Case Studies

Optimizing & Enhancing the Performance of an Image Processing Algorithm

November 30, 2022

This case study emphasizes our role in creating an optimized pipeline for Chroma Correction Algorithm and future enhancements for one of our clients.

The Client

The Customer is a leading global developer of semiconductor solutions. The client was building the world’s smallest image sensor for smartphone cameras and ISPs and the corresponding software pipeline around it.

The Project

The client had a complex image processing-based pipeline as part of their RGB sensor and camera ISP module. The goal of the project was to optimize the Chroma Correction module of this software pipeline by a factor of ~10x to achieve higher performance (in terms of speedup).
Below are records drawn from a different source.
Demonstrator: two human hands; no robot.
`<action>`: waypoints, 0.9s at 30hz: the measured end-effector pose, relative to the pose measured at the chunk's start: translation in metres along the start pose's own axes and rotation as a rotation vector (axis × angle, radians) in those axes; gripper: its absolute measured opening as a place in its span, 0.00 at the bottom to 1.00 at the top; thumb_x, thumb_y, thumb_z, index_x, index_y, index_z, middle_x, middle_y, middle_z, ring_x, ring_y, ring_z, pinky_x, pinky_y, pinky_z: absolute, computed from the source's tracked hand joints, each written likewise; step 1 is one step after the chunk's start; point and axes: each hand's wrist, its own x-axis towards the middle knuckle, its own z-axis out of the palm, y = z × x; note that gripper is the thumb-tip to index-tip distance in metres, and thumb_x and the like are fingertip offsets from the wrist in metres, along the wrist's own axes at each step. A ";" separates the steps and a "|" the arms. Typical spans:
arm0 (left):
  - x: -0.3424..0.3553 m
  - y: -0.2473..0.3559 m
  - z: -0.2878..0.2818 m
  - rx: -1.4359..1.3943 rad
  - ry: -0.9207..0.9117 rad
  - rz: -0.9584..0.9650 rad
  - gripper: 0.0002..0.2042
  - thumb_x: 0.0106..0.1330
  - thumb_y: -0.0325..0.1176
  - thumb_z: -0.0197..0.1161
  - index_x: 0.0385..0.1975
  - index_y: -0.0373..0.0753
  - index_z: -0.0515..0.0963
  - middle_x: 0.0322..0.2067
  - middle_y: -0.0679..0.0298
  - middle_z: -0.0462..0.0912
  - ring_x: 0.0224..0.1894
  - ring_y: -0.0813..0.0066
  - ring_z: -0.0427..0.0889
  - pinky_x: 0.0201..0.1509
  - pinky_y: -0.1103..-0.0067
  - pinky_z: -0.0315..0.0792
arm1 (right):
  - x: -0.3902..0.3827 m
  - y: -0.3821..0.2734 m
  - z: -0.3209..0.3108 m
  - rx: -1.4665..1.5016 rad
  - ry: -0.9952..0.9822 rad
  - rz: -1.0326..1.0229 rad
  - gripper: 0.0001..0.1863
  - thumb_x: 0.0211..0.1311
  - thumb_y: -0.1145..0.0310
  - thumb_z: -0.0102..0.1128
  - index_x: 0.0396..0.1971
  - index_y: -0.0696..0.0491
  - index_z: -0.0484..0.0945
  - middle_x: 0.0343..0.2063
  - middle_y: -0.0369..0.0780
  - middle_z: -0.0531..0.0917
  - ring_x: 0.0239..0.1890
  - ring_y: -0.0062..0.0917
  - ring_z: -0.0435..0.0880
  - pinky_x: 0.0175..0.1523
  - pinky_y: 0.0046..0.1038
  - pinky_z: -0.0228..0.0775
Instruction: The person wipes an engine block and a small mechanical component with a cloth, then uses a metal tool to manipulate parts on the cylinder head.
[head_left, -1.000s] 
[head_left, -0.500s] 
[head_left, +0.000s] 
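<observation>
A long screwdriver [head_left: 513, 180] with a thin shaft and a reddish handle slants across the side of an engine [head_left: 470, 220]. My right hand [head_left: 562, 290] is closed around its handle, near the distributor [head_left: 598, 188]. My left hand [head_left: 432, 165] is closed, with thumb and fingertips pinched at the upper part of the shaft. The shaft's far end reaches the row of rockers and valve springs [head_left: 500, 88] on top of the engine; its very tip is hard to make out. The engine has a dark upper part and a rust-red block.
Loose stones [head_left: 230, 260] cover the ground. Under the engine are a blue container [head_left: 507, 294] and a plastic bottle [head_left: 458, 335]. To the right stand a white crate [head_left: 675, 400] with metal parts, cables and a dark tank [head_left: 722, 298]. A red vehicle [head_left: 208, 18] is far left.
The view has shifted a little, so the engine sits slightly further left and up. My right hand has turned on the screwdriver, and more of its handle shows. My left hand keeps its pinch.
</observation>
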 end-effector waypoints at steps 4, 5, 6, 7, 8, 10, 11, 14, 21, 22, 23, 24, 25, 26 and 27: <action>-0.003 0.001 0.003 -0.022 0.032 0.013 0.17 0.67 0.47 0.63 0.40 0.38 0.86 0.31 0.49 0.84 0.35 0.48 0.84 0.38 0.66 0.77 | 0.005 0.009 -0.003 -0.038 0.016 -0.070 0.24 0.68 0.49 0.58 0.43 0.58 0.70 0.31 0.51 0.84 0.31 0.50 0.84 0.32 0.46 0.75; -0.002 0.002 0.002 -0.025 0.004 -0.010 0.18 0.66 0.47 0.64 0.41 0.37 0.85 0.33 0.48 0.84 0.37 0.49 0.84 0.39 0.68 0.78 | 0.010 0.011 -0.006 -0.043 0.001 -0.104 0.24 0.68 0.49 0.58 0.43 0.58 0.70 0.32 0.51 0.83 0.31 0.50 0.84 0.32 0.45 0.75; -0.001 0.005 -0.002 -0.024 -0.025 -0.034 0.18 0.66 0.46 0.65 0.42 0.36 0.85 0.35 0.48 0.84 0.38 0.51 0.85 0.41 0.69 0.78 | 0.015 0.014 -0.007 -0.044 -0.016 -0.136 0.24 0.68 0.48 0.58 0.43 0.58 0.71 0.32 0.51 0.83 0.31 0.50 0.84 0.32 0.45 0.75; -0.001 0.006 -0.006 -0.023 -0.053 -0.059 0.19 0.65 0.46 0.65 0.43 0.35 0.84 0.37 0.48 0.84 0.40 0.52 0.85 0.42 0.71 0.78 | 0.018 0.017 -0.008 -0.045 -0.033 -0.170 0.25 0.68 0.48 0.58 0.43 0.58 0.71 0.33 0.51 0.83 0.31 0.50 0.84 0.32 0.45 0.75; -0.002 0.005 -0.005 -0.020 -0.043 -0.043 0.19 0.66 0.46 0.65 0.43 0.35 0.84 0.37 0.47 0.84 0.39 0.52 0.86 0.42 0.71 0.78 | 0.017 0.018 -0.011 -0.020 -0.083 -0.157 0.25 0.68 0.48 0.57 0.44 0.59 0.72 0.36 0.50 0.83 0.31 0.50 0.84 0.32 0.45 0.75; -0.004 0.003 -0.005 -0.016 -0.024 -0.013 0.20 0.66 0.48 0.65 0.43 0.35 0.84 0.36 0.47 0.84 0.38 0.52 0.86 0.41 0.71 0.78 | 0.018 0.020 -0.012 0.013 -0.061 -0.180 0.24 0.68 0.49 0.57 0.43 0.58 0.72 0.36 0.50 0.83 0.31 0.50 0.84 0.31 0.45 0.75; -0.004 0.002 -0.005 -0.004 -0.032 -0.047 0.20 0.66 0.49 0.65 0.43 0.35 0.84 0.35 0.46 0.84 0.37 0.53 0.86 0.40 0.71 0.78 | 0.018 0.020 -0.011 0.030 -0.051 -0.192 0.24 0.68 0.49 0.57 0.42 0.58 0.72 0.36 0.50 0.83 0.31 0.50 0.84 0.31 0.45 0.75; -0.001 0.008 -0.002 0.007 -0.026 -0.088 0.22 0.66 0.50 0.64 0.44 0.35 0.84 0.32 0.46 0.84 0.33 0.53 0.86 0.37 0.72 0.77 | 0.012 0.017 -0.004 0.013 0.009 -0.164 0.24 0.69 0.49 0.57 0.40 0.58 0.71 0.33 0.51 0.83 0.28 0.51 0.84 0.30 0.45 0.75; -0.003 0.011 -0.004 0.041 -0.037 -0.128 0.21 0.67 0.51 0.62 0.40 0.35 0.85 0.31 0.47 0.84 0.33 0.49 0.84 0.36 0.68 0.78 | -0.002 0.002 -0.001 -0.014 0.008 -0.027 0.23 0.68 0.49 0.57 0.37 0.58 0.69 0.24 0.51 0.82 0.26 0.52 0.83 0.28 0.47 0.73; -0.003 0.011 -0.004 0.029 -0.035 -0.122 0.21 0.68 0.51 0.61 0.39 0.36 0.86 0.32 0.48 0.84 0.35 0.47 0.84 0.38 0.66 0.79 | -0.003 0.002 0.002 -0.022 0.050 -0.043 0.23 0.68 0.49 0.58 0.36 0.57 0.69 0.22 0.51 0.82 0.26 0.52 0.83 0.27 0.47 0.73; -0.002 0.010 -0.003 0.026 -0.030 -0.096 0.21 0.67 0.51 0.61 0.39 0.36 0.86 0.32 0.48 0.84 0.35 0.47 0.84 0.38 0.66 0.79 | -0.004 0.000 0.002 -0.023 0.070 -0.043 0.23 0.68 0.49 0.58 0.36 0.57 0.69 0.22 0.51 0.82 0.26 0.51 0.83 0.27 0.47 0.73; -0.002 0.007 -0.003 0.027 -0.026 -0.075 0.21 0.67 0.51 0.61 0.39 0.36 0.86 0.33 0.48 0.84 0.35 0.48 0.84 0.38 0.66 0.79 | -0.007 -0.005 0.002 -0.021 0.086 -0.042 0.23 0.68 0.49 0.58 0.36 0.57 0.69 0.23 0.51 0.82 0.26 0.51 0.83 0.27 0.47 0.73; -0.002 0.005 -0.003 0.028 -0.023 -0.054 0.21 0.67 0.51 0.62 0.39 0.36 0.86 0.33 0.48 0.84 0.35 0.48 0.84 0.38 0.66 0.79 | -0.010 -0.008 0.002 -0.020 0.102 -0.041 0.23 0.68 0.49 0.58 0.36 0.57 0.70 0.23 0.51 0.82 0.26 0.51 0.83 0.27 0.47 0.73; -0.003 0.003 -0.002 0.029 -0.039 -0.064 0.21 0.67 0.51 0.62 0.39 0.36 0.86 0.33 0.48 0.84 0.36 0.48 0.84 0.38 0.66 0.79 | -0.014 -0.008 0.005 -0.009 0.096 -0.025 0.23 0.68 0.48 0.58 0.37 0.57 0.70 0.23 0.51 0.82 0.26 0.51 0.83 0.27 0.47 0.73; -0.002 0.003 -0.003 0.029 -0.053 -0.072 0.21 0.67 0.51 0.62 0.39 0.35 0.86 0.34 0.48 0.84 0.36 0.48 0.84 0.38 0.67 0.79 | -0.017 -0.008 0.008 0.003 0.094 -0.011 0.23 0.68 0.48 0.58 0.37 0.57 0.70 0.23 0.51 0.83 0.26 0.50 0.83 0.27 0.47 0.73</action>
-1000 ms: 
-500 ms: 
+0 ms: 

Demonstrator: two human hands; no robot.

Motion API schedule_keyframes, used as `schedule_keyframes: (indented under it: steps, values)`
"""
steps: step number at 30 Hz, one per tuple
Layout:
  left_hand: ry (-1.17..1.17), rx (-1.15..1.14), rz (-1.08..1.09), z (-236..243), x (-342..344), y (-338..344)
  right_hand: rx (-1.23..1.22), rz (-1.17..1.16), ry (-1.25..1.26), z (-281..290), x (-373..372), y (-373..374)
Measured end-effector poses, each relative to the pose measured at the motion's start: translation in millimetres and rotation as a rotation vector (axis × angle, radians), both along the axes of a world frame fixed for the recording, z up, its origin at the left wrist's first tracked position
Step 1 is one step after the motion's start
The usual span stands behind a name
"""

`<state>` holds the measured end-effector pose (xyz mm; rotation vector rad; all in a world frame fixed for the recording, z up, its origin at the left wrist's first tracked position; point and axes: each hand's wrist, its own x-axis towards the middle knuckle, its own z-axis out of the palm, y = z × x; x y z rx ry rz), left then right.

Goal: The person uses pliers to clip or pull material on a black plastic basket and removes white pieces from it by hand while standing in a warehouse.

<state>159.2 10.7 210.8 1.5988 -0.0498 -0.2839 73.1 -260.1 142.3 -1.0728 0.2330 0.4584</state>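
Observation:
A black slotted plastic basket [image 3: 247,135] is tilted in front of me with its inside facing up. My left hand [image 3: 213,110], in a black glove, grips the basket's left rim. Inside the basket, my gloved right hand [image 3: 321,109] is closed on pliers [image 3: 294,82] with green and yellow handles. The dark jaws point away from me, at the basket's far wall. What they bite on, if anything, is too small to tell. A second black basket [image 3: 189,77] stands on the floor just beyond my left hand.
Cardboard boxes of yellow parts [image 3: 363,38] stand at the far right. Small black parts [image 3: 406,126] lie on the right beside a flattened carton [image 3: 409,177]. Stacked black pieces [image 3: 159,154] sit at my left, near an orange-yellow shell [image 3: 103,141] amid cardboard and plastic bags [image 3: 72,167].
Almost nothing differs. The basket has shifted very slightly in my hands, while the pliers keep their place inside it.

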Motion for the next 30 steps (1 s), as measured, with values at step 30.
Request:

  • A very naïve version of the algorithm serving as a base to start with
  • Substantial dependency on third party libraries like OpenCV
  • Data bandwidth related issues had to be managed optimally across modules

Typical Software Optimization Workflow

A typical Software Optimization workflow can be split into the following phases:

Phase 1: This phase would require modifying, compiling & building the application in the target platform ideally with all compiler optimizations disabled. The goal is to determine the correctness of the software.

Phase 2: This phase is called Profiling, to find the areas of code where the application spends most of its run time.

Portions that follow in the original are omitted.